• _Task to complete_:
Print, exactly as written, the line containing "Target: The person" and every line after it, ending with the final line of the data below.

• _Given data_:
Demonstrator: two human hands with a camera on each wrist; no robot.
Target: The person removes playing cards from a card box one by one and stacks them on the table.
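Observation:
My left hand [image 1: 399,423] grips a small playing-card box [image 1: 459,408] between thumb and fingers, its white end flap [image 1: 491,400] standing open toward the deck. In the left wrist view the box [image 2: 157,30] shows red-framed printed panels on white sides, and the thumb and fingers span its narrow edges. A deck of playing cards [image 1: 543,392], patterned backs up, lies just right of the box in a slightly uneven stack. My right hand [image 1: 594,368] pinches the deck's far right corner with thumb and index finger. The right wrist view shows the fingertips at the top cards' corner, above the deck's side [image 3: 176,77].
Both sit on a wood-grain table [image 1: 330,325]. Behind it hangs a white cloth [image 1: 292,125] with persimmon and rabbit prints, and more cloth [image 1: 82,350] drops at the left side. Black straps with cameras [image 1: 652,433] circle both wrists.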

• _Result_:
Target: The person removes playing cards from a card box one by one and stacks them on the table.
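Observation:
My left hand [image 1: 399,423] grips a small playing-card box [image 1: 459,408] between thumb and fingers, its white end flap [image 1: 491,400] standing open toward the deck. In the left wrist view the box [image 2: 157,30] shows red-framed printed panels on white sides, and the thumb and fingers span its narrow edges. A deck of playing cards [image 1: 543,392], patterned backs up, lies just right of the box in a slightly uneven stack. My right hand [image 1: 594,368] pinches the deck's far right corner with thumb and index finger. The right wrist view shows the fingertips at the top cards' corner, above the deck's side [image 3: 176,77].
Both sit on a wood-grain table [image 1: 330,325]. Behind it hangs a white cloth [image 1: 292,125] with persimmon and rabbit prints, and more cloth [image 1: 82,350] drops at the left side. Black straps with cameras [image 1: 652,433] circle both wrists.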

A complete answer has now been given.